Das „France Mobil“ machte am Ludwigsluster Goethe-Gymnasium Halt und vermittelte den Schülern Spaß am Fremdsprachenlernen

Team Baguette gegen Team Croissant: Welche Gruppe hat zuerst zu jedem Buchstaben des Alphabets ein französisches Wort gefunden und an die Tafel geschrieben? Diese und andere lehrreiche Animationen erlebten die Schüler des Goethe-Gymnasiums Ludwigslust, als das „France Mobil“ an ihrer Schule Halt machte.

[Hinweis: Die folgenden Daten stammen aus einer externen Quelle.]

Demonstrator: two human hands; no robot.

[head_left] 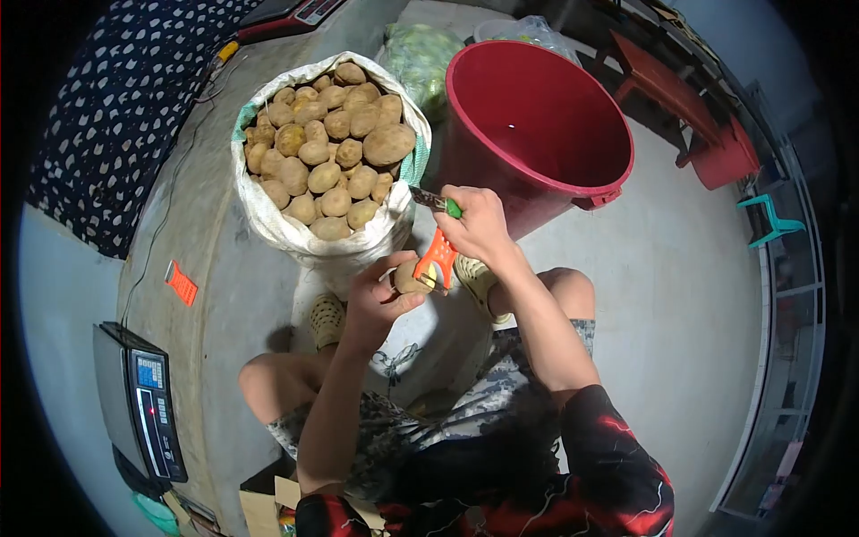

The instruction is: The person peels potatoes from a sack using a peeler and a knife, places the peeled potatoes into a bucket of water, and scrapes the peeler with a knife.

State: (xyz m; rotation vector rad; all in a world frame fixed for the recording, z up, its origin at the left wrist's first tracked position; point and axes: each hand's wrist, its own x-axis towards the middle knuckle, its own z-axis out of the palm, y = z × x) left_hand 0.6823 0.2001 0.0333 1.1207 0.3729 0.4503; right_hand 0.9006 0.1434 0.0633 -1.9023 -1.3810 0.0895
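Potato (408,278), brown and rounded, is pinched by the left hand (369,299) — pale side facing the orange plastic peeler (439,251) (on its right) the right hand (475,224) clasps.

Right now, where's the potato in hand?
Near the centre of the head view: the potato is in the left hand, with the orange peeler in the right hand at its right side.

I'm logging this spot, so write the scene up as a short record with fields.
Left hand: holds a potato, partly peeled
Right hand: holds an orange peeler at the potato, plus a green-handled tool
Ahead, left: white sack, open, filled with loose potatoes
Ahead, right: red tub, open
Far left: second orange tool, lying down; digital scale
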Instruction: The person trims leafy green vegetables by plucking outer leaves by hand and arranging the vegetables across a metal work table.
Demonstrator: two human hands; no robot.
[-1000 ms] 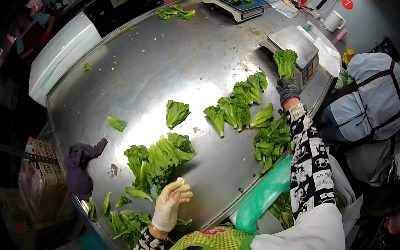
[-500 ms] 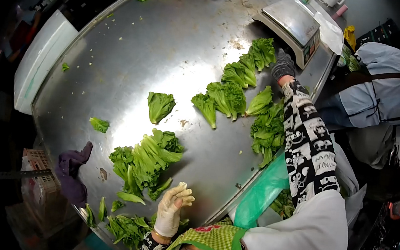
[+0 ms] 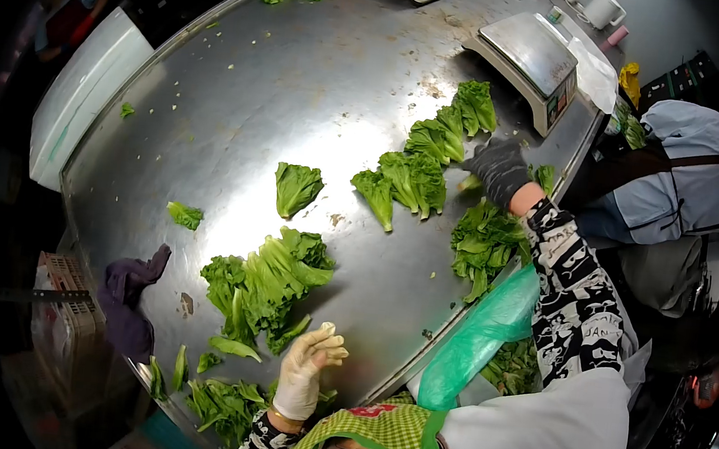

Cyndie Noujarede aus Bordeaux spricht mit den Schülern der Klasse 10.2 an diesem Schultag ausschließlich Französisch. Die Französin gehört zu einer Gruppe von zwölf Lektoren, die seit Schuljahresbeginn im September 2016 durch Deutschland tourt, um den Schülern spielerisch Freude an der französischen Sprache und Kultur zu vermitteln. Das Projekt „France Mobil“ gibt es seit 2002 und wurde von der Robert-Bosch-Stiftung und der französischen Botschaft in Berlin ins Leben gerufen.

Bereits zum zweiten Mal macht der Französisch-Unterricht auf Rädern auch Halt am Ludwigsluster Gymnasium. „Ich bin sehr froh, dass wir einen Termin bekommen haben. Es motiviert die Schüler und bringt Abwechslung in den Schulalltag“, erklärt Französischlehrerin Katrin Reuter. Da der Unterricht bei einigen Klassen aufgrund von Krankheit länger ausgefallen ist, sei dies die beste Möglichkeit, die Schüler wieder für die französische Sprache zu begeistern.

Besonders für die Zehntklässler soll dieser spezielle Unterricht eine Entscheidungshilfe sein. Denn sie müssen sich noch in diesem Schuljahr überlegen, ob sie in der 11. Klasse weiterhin den Französischunterricht belegen wollen. So auch der 15-jährige Bruno Weltermann. „Ich bin noch unentschlossen, ob ich im nächsten Schuljahr Französisch oder eine Naturwissenschaft wählen soll. Aber dieses Projekt heute hat mir richtig viel Spaß gemacht, besonders das Würfelspiel.“ Dabei müssen sich die Schüler gegenseitig Fragen stellen und beantworten – natürlich ausschließlich auf Französisch. Auch körperliche Aktivität und französische Musik tragen ihren Teil dazu bei, das Fremdsprachenlernen für die Schüler attraktiver zu gestalten. „Das hat mir viel besser gefallen als der normale Unterricht. Eine gute Abwechslung“, sagt die 16-jährige Malin Syring.

Und am Ende der Schulstunde dann die große Überraschung – Lektorin Cyndie Noujarede verabschiedet die Schüler auf Deutsch und bedankt sich für ihre Aufmerksamkeit und Mitarbeit. „Dann hat sie ja die ganze Zeit alles verstanden“, erkennen die Schüler ganz verlegen.